God fights with his family

Passage: Genesis 32 (ESV Bible Online).

Later in Jacob’s story it is shown that he has not only prospered to become a great company, but enough to become “two companies.”  Yet that claim is ambiguous because it also reveals what is stated in the beginning of this chapter in Genesis: that Jacob’s camp is accompanied by a camp of angels (the chariots of fire that Elijah will later see; divine bodyguards).

But another way the divine and human correlate is that Jacob’s struggles with men are revealed to be struggles with God.

The same night he arose and took his two wives, his two female servants, and his eleven children, and crossed the ford of the Jabbok.  He took them and sent them across the stream, and everything else that he had.  And Jacob was left alone. And a man wrestled with him until the breaking of the day.  When the man saw that he did not prevail against Jacob, he touched his hip socket, and Jacob’s hip was put out of joint as he wrestled with him.  Then he said, “Let me go, for the day has broken.” But Jacob said, “I will not let you go unless you bless me.”  And he said to him, “What is your name?” And he said, “Jacob.”  Then he said, “Your name shall no longer be called Jacob, but Israel, for you have striven with God and with men, and have prevailed.”  Then Jacob asked him, “Please tell me your name.” But he said, “Why is it that you ask my name?” And there he blessed him.  So Jacob called the name of the place Peniel, saying, “For I have seen God face to face, and yet my life has been delivered.”  The sun rose upon him as he passed Penuel, limping because of his hip.  Therefore to this day the people of Israel do not eat the sinew of the thigh that is on the hip socket, because he touched the socket of Jacob’s hip on the sinew of the thigh (vv. 22-32).

Jacob gets attacked by a stranger in the dark (in the ancient world there would be a good chance that the dark would be pitch black).  Who could it be?

Laban his father-in-law could have broken his covenant with Jacob and come up from behind him.

Laban manipulated and exploited Jacob for years, impoverishing his own daughters in order to remain in charge of his extended family as a greedy patriarch. Yet when Jacob, at the advice of his wives, fled from him, Laban pursued to make self-righteous accusations.

Maybe he has crept up behind in the dark.

Esau had a grudge against Jacob and was coming with 400 spears to meet him. Did Esau sneak ahead in the dark to personally attack Jacob?
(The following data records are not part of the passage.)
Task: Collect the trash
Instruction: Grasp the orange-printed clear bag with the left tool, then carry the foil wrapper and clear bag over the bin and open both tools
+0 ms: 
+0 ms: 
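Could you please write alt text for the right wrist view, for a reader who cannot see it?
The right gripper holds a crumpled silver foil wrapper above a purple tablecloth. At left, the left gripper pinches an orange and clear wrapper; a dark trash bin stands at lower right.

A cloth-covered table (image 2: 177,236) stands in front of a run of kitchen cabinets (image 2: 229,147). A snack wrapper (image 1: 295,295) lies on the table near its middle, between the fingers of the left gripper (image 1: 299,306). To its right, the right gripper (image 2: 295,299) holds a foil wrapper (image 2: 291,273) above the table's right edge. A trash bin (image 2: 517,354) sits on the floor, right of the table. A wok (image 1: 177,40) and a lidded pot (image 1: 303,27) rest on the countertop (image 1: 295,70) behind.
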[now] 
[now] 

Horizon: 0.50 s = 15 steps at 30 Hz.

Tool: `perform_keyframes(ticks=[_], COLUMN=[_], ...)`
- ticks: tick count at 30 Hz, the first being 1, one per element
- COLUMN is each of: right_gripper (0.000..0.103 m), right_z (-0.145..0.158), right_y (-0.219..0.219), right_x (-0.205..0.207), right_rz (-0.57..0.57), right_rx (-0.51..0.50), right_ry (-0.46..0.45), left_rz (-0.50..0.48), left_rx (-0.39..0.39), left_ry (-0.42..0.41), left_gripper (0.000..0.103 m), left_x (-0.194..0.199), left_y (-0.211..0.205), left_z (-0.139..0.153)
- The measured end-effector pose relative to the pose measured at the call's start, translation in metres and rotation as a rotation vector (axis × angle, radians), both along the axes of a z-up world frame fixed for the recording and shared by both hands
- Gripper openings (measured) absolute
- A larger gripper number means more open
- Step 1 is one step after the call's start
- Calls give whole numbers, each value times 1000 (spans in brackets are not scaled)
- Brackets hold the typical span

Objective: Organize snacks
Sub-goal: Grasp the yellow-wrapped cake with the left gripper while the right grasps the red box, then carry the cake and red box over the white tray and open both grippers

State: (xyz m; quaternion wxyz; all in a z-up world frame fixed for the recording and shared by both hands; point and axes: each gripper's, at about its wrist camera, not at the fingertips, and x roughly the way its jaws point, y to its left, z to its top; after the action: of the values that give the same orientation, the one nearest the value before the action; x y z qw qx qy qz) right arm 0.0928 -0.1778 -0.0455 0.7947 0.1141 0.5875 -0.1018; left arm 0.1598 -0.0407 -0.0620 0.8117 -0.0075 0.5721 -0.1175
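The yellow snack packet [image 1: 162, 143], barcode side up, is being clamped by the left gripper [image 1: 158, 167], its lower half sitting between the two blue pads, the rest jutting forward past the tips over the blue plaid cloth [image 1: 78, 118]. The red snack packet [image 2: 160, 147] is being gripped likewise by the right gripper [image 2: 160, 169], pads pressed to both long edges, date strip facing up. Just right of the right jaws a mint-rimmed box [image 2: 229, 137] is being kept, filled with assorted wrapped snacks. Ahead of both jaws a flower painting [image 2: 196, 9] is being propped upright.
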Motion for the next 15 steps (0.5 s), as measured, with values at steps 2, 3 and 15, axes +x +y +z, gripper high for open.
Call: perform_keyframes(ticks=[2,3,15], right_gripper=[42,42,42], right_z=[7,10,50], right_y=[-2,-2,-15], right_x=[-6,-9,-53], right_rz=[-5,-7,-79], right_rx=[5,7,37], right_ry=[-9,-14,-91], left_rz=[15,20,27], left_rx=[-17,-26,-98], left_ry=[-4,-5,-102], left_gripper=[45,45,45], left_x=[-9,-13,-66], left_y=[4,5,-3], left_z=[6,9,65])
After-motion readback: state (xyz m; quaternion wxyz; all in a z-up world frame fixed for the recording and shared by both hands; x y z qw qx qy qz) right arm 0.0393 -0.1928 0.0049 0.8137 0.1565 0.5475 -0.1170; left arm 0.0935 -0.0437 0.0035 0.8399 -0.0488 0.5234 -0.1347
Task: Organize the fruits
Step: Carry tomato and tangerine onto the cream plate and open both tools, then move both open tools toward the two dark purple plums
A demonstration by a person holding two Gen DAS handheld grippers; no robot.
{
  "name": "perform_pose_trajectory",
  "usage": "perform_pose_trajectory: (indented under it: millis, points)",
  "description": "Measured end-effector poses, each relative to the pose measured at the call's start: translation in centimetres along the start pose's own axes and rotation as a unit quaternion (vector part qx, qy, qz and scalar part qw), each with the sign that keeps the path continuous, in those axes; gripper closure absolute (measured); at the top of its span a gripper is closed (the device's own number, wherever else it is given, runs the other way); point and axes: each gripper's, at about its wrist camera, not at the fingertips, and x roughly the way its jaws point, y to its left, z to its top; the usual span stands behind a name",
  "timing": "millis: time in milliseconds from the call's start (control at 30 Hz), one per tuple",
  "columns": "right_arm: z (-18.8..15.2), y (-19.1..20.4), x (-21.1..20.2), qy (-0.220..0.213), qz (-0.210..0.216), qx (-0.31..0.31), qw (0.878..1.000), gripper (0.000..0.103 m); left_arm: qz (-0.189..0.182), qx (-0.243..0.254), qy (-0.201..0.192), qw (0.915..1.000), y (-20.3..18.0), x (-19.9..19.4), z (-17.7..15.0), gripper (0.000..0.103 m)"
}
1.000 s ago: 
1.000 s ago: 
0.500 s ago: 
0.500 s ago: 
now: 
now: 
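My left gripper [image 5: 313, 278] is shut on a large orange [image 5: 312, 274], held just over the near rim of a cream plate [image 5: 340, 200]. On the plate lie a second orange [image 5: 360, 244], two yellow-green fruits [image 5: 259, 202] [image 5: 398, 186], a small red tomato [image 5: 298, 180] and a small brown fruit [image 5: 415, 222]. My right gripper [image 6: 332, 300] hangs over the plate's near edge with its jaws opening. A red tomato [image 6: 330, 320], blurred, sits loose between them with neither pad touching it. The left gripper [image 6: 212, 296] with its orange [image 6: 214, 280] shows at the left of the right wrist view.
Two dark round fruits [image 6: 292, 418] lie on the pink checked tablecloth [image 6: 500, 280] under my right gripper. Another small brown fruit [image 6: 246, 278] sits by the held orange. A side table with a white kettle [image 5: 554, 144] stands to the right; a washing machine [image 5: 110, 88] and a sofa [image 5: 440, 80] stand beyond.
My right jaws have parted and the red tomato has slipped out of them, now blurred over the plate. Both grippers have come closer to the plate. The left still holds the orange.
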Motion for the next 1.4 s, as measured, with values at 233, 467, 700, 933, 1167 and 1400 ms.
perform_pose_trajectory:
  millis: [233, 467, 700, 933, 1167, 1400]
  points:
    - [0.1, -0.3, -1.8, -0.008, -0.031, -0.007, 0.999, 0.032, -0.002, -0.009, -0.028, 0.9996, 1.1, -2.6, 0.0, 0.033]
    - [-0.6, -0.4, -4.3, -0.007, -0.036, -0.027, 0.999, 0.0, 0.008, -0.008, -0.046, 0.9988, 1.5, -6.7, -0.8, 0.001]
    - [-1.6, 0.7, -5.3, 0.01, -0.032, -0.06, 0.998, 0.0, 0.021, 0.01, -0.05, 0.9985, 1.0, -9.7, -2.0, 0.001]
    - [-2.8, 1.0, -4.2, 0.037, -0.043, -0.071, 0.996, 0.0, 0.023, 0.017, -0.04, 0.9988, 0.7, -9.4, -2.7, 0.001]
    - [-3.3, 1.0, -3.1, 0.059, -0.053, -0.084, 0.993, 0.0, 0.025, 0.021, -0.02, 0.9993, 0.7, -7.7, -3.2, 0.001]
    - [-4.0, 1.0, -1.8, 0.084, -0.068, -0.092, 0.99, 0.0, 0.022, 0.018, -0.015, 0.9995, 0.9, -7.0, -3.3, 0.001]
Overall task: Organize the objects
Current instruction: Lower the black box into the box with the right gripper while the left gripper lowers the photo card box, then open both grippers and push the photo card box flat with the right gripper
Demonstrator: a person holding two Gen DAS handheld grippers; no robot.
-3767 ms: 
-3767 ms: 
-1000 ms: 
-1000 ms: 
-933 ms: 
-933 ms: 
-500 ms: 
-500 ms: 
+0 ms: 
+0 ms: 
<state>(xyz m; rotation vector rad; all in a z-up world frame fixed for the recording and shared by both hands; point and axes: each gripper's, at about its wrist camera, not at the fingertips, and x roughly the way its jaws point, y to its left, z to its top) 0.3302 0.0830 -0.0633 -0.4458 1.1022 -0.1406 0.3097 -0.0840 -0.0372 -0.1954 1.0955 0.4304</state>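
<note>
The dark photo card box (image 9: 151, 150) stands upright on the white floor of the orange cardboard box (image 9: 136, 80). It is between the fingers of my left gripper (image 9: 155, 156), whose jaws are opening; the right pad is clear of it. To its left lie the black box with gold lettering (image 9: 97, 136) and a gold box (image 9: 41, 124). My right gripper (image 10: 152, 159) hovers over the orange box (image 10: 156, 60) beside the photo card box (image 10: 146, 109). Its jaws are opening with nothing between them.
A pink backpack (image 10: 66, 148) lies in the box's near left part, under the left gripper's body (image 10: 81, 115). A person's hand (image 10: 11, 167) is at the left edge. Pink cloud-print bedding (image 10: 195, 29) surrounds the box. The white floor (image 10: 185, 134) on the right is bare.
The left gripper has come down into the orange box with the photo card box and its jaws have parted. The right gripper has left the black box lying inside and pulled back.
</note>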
Or what about Isaac? While Isaac had thought he was soon to die when he had blessed his son, he had not accurately predicted the end of his health. He was still alive. As a blind man, what better opportunity to attack Jacob except in the middle of the night. Make no mistake, Isaac had mistreated Jacob his entire life, siding with Esau over against God’s declared will and Esau’s own character.

So who was it?

It was all of them!

“Your name shall no longer be called Jacob, but Israel, for you have striven with God and with men, and have prevailed.”

God is telling Jacob that all his life his struggles with all his enemies (including his wives who used him to compete with each other and to trade, and his sons later) was all a big wrestling match with God.

This has to be important.  He actually names His nation after this truth.